Car insurance waivers can be particularly confusing and knowing when to actually decline an offer can be a useful skill to have. There are actually two options that consumers have when deciding on a car insurance waiver; the consumer can decide to opt for a waiver in their favor or they can choose to decline one.
When a motorist is looking to lease a vehicle, they will be given the option of purchasing extra cover or, alternatively, they will have the choice to waiver their rights. In legal terms, this means that the motorist can actually decline the offer that is being given to them but they will be financially accountable for any damage costs that may result which exceed the agreed level that their insurance company will pay. Depending on the state that a driver lives in, they can waiver their rights to collision damage but they will lose any rights to have accident damage paid for if the vehicle is damaged in an accident.

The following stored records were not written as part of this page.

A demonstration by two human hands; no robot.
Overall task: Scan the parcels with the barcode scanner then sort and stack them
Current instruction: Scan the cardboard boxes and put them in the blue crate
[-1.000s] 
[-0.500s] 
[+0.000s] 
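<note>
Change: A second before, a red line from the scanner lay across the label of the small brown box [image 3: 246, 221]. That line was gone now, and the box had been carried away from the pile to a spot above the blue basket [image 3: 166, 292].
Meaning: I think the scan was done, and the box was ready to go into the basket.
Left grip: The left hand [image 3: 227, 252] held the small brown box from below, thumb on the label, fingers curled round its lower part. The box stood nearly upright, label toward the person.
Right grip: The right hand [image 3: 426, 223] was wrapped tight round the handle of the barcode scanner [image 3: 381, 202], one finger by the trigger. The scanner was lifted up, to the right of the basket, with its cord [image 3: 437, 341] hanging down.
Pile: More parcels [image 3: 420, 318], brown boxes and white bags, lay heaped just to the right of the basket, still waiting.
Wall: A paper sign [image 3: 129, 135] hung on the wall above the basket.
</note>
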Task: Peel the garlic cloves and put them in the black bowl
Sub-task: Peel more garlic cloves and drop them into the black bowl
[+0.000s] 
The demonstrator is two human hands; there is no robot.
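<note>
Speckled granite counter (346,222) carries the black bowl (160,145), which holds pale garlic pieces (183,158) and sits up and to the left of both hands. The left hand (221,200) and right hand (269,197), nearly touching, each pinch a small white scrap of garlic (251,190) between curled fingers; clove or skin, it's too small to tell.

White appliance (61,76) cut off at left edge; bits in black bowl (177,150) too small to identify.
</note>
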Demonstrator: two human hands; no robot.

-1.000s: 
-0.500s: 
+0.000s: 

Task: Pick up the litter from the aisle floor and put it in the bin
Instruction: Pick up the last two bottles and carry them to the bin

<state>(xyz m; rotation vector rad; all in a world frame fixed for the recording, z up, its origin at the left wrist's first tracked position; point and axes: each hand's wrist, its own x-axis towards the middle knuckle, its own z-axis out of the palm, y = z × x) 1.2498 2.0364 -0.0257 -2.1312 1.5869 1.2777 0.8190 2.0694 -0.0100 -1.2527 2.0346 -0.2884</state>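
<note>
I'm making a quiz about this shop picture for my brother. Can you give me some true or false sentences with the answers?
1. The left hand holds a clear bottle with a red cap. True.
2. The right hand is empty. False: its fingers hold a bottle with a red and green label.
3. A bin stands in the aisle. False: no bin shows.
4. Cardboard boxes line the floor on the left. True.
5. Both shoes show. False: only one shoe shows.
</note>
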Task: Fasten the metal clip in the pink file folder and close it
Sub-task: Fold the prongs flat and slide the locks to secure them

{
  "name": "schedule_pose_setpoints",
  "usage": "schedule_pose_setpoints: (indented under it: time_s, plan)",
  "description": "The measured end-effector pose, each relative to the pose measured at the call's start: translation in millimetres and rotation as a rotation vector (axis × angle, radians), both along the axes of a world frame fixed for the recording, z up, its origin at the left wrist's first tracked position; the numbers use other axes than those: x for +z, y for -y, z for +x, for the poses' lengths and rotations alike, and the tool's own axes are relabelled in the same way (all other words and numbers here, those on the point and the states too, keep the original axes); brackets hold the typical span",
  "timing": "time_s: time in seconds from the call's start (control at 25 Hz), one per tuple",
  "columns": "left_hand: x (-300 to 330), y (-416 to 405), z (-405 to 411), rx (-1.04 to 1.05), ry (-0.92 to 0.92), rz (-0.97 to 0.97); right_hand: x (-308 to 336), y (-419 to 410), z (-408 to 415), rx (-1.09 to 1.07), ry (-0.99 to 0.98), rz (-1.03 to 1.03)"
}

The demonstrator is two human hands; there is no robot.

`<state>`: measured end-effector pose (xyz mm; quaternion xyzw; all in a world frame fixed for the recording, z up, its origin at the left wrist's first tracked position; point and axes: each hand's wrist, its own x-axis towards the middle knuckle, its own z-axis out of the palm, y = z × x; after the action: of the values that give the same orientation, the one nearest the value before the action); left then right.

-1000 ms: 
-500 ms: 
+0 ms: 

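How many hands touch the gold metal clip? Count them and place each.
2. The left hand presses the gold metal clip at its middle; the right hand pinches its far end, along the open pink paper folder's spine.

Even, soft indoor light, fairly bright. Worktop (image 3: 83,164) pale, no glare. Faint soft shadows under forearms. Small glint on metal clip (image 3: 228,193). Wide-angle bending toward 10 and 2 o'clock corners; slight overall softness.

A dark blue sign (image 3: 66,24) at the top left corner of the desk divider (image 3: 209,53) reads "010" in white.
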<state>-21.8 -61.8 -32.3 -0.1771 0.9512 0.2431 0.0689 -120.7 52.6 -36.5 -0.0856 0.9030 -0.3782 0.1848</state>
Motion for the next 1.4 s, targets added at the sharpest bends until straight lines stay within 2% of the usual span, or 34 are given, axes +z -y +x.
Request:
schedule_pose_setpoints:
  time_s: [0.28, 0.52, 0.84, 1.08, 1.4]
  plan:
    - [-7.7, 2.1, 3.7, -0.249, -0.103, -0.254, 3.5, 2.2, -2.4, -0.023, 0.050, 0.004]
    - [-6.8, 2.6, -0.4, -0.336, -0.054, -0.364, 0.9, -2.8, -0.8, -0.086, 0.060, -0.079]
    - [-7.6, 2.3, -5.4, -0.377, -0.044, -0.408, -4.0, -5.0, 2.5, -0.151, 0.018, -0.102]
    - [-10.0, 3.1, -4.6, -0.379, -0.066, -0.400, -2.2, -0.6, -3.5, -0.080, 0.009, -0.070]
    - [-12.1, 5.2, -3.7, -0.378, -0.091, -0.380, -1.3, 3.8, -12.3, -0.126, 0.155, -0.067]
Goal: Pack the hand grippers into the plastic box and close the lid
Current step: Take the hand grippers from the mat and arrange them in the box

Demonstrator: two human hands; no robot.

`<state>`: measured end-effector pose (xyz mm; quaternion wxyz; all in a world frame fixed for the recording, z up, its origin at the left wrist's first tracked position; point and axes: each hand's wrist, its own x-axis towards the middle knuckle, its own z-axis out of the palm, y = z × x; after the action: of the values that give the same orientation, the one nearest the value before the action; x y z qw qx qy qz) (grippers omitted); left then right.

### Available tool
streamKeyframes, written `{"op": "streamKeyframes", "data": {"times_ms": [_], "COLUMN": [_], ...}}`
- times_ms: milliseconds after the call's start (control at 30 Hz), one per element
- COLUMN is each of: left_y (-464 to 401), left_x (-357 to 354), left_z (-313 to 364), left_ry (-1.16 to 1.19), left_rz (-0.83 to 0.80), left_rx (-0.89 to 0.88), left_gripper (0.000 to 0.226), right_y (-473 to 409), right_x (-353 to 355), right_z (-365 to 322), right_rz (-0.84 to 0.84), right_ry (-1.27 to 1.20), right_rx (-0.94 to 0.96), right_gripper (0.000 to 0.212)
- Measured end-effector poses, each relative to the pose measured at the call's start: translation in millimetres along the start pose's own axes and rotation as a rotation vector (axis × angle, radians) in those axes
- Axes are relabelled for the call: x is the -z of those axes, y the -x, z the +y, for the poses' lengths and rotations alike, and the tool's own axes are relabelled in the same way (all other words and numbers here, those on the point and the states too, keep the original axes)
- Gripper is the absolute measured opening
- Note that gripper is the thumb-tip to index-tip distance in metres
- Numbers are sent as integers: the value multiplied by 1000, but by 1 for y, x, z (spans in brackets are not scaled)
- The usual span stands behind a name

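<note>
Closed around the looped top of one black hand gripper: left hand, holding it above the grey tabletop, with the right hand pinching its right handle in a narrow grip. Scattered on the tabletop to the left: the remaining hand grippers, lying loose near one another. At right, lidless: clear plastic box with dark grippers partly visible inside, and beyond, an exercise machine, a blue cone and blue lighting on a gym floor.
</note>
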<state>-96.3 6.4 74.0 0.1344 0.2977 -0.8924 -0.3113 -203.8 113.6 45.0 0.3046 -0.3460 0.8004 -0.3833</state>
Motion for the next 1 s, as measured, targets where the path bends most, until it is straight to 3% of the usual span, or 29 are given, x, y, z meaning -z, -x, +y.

Older drivers and those with a long-standing record of safe driving will be entitled to other benefits and an insurance company may waiver the deductible costs of these privileged drivers. In the event of a road traffic accident, the insurer will cover the cost of accident damage without the policyholder having to pay a deductible figure first.
However, some states make this deductible figure a compulsory factor as a means of offering protection against uninsured and underinsured motorists. Under these circumstances, the deductible can only be waived if the policyholder already has sufficient protection against uninsured or underinsured drivers.